A UN climate deal that approved a call to transition away from fossil fuels has been hailed as a major milestone and a cause for at least cautious optimism.
But many climate scientists said the joyful sentiments of world leaders did not accurately reflect the limited ambition of the agreement.
Michael Mann, a climatologist and geophysicist at the University of Pennsylvania, criticized the vagueness of the fossil fuel statement, which has no firm, accountable boundaries for how much countries should do by when.
"The agreement to 'transition away from fossil fuels' was weak tea at best," he told AFP. "It's like promising your doctor that you will 'transition away from donuts' after being diagnosed with diabetes. The lack of an agreement to phase out fossil fuels was devastating."
Mann called for a substantial reform of the COP rules, for example permitting super-majorities to approve decisions over the objections of holdout petro states like Saudi Arabia, and barring oil executives such as COP28 president Sultan Al Jaber from presiding over future summits.
"Mend it, don't end it," he said. "We still need to continue with the COPs. They are our only multilateral framework for negotiating global climate policies.
"But the failure of COP28 to achieve any meaningful progress at a time when our window of opportunity to limit warming below catastrophic levels is closing, is a source of great concern."
"No doubt there will be lots of cheer and back-slapping... but the physics will not care," said Kevin Anderson, a professor of energy and climate change at the University of Manchester.
Humanity has between five and eight years of emissions at the current level before blowing through the "carbon budget" required to hold long term warming to the 1.5 degrees Celsius needed to avert the worst impacts of long term planetary heating, he said.
Even if emissions begin to go down in 2024, which is not a requirement of the text, we would need to have zero fossil fuel use globally by 2040, rather than the "fraudulent language of net zero by 2050" envisaged in the deal, said Anderson.
He described it as a "death knell" for 1.5C, with even the less ambitious target of 2C, which carries a significant risk for triggering dangerous tipping points in global climate systems, becoming more distant.
Friederike Otto, a climatologist and leader in the field of assessing the role of climate change on specific extreme weather events, was equally damning.
"It's hailed as a compromise, but we need to be very clear what has been compromised," said Otto, who lectures at The Grantham Institute for Climate Change. "The short-term financial interest of a few have again won over the health, lives and livelihoods of most people living on this planet."

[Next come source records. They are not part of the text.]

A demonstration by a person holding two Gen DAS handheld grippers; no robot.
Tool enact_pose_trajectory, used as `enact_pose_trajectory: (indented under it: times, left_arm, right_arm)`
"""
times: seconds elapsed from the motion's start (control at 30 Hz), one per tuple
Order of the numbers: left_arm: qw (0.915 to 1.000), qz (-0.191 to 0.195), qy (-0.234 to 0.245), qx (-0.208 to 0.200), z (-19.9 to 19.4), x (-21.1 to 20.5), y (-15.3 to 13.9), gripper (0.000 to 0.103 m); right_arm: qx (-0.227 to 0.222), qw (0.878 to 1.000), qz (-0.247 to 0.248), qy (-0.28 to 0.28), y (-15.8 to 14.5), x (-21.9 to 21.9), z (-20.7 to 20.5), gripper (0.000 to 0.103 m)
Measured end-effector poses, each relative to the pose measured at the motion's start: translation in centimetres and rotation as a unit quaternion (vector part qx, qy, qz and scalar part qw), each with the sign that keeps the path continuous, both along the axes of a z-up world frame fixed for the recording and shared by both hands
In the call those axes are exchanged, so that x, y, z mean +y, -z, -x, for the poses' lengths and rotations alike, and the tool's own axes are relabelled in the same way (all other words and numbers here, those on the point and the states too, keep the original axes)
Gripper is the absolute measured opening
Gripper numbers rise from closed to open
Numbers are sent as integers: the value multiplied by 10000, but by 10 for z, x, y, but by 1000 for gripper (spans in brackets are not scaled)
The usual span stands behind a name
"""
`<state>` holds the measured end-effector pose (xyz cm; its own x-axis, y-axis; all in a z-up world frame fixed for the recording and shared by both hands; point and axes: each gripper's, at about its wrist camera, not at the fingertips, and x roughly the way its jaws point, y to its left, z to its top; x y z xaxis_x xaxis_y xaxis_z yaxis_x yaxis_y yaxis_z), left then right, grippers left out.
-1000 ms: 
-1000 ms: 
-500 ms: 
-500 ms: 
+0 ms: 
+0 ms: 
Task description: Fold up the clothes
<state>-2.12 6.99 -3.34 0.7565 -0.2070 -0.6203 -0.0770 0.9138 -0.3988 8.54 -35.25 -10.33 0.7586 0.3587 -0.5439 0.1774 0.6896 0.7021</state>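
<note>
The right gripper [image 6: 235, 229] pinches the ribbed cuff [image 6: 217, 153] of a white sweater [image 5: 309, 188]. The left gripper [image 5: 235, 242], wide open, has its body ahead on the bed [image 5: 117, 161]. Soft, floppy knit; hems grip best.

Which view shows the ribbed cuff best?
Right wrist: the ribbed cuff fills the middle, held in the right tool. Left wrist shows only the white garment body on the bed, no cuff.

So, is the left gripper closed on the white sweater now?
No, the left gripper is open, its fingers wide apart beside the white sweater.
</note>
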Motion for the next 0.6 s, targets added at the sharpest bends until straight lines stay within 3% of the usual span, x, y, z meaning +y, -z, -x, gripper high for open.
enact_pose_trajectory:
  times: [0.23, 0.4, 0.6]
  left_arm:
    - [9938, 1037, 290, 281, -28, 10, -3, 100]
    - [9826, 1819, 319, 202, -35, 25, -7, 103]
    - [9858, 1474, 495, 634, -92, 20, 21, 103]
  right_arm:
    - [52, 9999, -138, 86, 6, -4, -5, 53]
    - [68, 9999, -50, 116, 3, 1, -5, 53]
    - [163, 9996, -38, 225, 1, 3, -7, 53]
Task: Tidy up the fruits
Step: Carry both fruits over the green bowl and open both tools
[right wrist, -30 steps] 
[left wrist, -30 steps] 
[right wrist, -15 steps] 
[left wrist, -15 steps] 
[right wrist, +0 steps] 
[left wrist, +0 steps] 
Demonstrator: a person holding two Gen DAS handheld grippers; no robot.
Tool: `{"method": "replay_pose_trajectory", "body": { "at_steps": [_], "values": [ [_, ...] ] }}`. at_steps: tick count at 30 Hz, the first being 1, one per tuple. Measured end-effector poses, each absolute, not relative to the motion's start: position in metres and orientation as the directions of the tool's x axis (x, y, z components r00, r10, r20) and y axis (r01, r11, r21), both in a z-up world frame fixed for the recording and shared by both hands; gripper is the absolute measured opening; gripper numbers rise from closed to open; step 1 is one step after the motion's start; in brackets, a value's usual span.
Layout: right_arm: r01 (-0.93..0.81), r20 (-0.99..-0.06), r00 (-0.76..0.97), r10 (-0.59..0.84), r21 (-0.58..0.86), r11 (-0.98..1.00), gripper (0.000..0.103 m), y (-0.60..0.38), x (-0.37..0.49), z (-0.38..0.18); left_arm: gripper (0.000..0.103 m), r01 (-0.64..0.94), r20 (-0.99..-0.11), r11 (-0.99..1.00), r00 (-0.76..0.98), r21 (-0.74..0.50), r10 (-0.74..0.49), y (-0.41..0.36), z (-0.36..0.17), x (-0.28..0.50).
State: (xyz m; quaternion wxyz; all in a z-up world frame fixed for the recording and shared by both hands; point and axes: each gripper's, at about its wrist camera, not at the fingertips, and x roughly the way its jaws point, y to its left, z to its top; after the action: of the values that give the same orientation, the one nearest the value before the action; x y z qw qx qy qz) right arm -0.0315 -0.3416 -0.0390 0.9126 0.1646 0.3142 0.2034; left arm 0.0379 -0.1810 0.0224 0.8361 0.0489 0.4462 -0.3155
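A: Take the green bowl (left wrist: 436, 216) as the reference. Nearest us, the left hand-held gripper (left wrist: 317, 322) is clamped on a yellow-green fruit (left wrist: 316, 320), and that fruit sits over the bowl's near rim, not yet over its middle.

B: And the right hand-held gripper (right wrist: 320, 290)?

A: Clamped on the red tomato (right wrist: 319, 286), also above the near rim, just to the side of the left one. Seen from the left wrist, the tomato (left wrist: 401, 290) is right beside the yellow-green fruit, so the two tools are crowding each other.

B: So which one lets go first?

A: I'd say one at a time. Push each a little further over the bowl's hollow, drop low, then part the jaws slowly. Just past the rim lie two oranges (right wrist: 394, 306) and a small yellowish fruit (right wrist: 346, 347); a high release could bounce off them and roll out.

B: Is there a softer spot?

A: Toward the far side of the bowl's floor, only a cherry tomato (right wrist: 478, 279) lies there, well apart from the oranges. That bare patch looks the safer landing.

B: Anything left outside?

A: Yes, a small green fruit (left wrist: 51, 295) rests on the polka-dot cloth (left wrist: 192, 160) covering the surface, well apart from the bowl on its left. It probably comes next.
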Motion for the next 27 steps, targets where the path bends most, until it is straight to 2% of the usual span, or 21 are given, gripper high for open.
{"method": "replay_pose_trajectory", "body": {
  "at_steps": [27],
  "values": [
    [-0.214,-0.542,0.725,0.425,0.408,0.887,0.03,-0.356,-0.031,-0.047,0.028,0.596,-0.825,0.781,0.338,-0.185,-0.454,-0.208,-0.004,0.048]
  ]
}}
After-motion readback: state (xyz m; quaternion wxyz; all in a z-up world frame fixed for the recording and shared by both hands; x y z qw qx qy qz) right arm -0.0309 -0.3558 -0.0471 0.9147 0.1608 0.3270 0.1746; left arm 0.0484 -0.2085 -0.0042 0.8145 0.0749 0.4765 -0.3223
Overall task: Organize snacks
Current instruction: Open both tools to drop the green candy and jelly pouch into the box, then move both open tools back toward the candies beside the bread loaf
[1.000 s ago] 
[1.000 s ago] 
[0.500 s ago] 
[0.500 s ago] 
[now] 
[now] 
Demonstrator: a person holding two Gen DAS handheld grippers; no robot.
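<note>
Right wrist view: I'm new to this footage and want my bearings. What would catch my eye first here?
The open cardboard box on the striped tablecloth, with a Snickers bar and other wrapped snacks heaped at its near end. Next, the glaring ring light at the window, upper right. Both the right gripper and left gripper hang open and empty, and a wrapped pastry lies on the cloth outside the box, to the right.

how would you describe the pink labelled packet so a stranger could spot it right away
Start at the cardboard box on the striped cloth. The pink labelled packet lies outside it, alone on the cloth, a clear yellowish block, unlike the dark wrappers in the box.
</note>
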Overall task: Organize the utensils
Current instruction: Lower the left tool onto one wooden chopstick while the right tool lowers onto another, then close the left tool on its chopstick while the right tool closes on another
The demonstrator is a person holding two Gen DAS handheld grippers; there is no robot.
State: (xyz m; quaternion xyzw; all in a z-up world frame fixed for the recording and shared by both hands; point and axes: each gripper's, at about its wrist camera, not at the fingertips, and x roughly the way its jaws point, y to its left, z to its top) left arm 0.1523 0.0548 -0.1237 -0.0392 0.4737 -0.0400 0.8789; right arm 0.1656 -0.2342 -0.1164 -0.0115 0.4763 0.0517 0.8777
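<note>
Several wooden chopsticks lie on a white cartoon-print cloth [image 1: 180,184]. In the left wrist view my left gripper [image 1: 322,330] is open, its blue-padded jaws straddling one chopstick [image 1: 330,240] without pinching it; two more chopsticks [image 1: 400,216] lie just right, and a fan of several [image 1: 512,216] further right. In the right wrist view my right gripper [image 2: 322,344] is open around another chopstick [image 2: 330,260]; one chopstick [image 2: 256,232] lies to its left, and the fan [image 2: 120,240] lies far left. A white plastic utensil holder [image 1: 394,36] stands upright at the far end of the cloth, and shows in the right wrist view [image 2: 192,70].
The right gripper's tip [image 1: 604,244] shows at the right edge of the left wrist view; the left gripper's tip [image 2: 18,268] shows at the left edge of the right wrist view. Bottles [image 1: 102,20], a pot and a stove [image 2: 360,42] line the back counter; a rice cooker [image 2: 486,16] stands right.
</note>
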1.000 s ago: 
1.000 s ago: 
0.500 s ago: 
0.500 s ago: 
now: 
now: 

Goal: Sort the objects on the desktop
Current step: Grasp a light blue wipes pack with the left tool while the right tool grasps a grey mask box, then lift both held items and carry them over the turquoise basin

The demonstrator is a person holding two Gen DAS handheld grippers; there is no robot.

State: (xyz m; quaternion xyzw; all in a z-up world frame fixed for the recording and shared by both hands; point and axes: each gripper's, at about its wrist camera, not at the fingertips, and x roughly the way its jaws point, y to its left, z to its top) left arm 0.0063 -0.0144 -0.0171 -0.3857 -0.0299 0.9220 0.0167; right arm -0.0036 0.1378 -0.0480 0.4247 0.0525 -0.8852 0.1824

"With every vague verb, every empty promise in the final text, millions more people will enter the frontline of climate change and many will die."
But Johan Rockstrom, a professor in environmental science who directs the Potsdam Institute for Climate Impact Research, argued that while the COP would not hold the world to 1.5C warming it was still a "pivotal land-mark."
"This agreement delivers on making it clear to all financial institutions, businesses and societies that we are now finally -- eight years behind the Paris schedule -- at the true "beginning of the end" of the fossil-fuel driven world economy," he said.